Cyberpunk: Neuromancer -- Entry 2

     In Neuromancer we find out that the "Sprawl", the name given to a Gibson trilogy of books, is the Boston-Atlanta Metropolitan Axis, or BAMA.   Gibson portrays the new world in terms of a map color-coded based on how much data exchange is occurring.  So much data is being transmitted that you only begin seeing differences when you get above 100 million megabytes, which for today's metropolitan areas is nothing.  Gibson also has the idea that there could be a black market for as little as 3 megabytes of RAM.  There's no way he could have known in 1984 that RAM would be so cheap now. 

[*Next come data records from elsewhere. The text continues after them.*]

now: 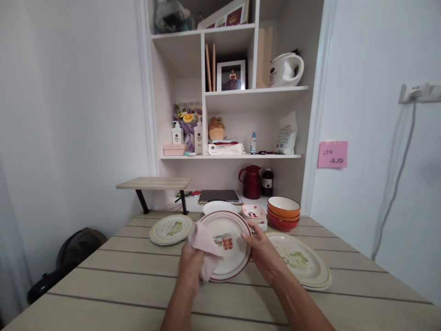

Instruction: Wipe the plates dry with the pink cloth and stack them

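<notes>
A white plate (234,257) with a dark red rim and a red printed motif is held up, tilted toward me, above the table. My right hand (262,248) grips its right edge, thumb on the face and fingers behind. Wrapped round a pink cloth (206,243), my left hand (191,263) presses it against the plate's left side; the fingertips are partly hidden by the cloth. Close to my right forearm lie oval plates (312,264) with a green floral print. Round plates (172,229) with a similar print sit to the left.
Behind the held plate are a white plate (219,207), small patterned dishes (254,212) and stacked orange and red bowls (284,209). A small wooden stand (153,184) rises at the table's back left. A red jug (252,183) and dark bottle (267,182) stand under the shelves.
</notes>
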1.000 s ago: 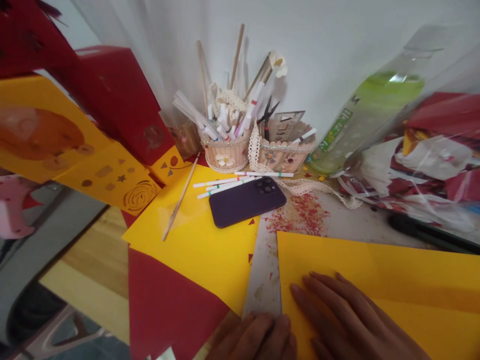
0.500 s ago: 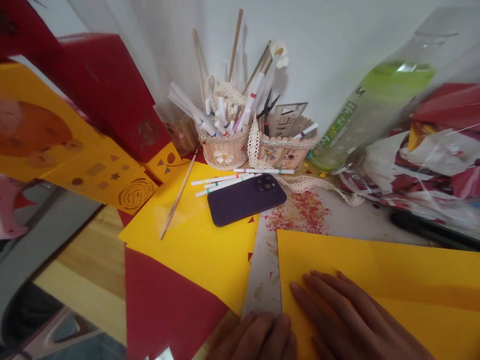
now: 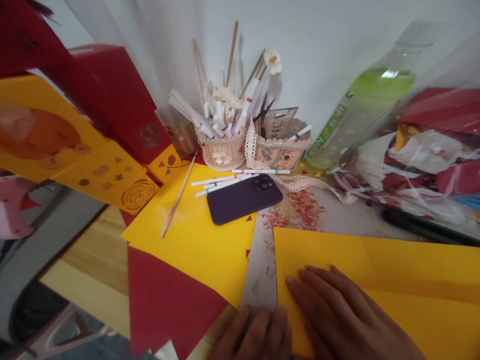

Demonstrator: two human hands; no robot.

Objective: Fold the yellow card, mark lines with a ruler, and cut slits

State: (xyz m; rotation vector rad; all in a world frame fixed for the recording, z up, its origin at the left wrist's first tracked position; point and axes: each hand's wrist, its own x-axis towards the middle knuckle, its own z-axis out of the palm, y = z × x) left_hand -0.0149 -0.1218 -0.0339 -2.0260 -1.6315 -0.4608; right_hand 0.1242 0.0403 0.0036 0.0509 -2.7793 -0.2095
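Note:
My right hand (image 3: 348,312) lies flat on a folded yellow sheet of paper (image 3: 405,265), its fingers stretched toward the sheet's left side. Beside that sheet's lower left edge, my left hand (image 3: 257,335) rests with its fingers bent and close together over the grey board (image 3: 258,282). Its thumb and whatever it may grip are out of sight. To the left lies another yellow sheet (image 3: 202,250) on top of red paper (image 3: 168,300). A dark purple phone (image 3: 240,200) lies across the left sheet's right part, camera side up.
White markers (image 3: 213,180) and a thin wooden stick (image 3: 179,195) lie behind the left sheet. Decorated holders (image 3: 224,155) with pens and pliers (image 3: 264,117) line the wall. A green-tinted bottle (image 3: 337,130), a bag of scraps (image 3: 420,150) and red-yellow paper boxes (image 3: 123,105) flank them.
The view has shifted slightly. My left hand's fingers have moved a little upward along the sheet's edge. My right hand stays flat on the yellow sheet.

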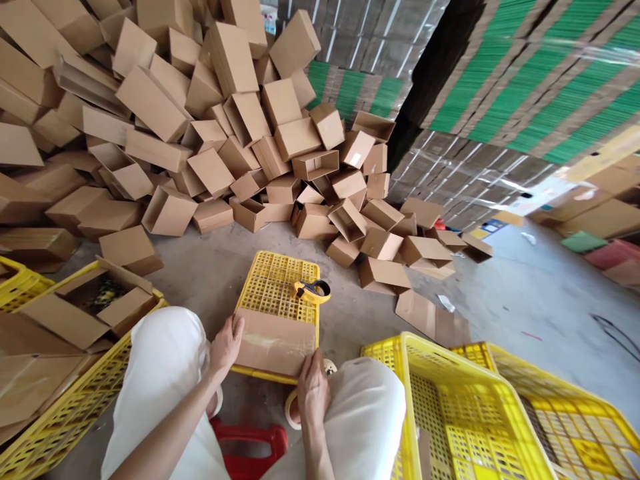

    Suspicion of cities as centers of moral turpitude goes back at least to Genesis.  What's the deal here?  The simple, rural life is contrasted with the complex, corrupt life in the population centers; city ways are not country ways.  But what happens when the city takes over? Or what happens when the values of the city are exported to the country via instant communication or the Internet?

     City ways separate us from organic origins and yield fake life, as in the electronic recording(a construct) of a dead hacker's mind.  Now, is the recording actually alive?  What kind of life is life in cyberspace?  It's a hallucination of life, like the old brain in a vat.  What I find wonderful is that Gibson says the matrix(cyberspace) has its origin in arcade games, games where as a kid I would get sucked into an alternate reality -- I had a similar obsession with non-electronic games like old Dungeons and Dragons, so I don't think escape has to be electronic but it is in this novel.  The mind gets sucked in and eventually can be copied, that is, turned into what Gibson call a "construct", into the game itself; one becomes, as it were, "one" with the matrix, even surviving death as an electronic copy. 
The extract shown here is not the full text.